Problem: Look through the records, and wherever the string "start" turns up, copy out that line.

______

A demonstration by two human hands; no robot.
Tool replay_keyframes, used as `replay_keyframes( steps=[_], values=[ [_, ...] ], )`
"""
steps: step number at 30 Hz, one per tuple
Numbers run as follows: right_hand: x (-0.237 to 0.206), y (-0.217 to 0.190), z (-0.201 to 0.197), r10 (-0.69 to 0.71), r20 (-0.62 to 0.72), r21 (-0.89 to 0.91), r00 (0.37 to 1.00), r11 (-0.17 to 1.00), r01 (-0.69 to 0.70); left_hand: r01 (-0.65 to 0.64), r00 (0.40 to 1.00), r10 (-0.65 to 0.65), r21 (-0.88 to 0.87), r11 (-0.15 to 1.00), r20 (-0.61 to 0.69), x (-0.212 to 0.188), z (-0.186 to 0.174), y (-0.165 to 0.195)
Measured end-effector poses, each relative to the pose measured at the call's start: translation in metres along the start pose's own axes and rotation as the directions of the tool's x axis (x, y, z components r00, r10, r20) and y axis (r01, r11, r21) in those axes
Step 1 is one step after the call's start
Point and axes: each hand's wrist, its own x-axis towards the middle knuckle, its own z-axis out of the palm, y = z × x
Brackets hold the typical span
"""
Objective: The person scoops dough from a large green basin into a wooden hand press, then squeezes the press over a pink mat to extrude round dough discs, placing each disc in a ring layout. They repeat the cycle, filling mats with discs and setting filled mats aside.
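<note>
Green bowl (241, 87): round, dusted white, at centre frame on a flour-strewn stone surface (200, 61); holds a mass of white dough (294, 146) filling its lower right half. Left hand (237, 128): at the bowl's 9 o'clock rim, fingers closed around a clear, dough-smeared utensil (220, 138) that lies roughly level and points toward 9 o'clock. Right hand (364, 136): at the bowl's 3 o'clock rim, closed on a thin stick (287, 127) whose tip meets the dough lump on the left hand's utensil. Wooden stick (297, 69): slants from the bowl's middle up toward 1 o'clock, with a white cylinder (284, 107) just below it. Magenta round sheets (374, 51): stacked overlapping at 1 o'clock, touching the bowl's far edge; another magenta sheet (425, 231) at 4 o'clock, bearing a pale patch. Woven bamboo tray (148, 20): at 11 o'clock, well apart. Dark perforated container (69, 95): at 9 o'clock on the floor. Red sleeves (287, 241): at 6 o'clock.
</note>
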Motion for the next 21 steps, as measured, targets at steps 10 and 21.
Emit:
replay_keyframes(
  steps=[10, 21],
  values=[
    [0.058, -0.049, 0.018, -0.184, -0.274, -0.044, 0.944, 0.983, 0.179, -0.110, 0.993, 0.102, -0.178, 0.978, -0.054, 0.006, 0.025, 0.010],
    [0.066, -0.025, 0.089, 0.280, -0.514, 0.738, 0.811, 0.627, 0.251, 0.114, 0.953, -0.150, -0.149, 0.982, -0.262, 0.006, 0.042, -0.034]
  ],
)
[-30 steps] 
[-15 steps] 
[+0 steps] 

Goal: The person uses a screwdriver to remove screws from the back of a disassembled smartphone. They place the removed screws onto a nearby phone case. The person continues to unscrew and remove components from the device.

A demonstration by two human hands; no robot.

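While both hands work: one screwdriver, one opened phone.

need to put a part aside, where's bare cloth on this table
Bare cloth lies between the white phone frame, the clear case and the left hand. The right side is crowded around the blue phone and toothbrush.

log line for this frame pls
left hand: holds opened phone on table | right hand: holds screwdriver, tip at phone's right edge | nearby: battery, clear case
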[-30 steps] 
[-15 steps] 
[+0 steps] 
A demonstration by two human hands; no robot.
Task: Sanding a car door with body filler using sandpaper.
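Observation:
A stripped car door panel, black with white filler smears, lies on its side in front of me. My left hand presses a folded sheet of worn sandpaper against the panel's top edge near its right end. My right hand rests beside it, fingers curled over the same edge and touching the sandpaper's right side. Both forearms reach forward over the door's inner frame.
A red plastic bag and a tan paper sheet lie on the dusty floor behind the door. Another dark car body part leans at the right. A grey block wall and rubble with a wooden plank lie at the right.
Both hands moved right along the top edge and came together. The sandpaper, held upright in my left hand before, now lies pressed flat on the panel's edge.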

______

Written response:
Measured end-effector poses, each relative to the pose measured at the call's start: translation in metres along the start pose's own axes and rotation as the directions of the tool's x axis (x, y, z components r00, r10, r20) and y axis (r01, r11, r21) in those axes
Step 1 is one step after the call's start

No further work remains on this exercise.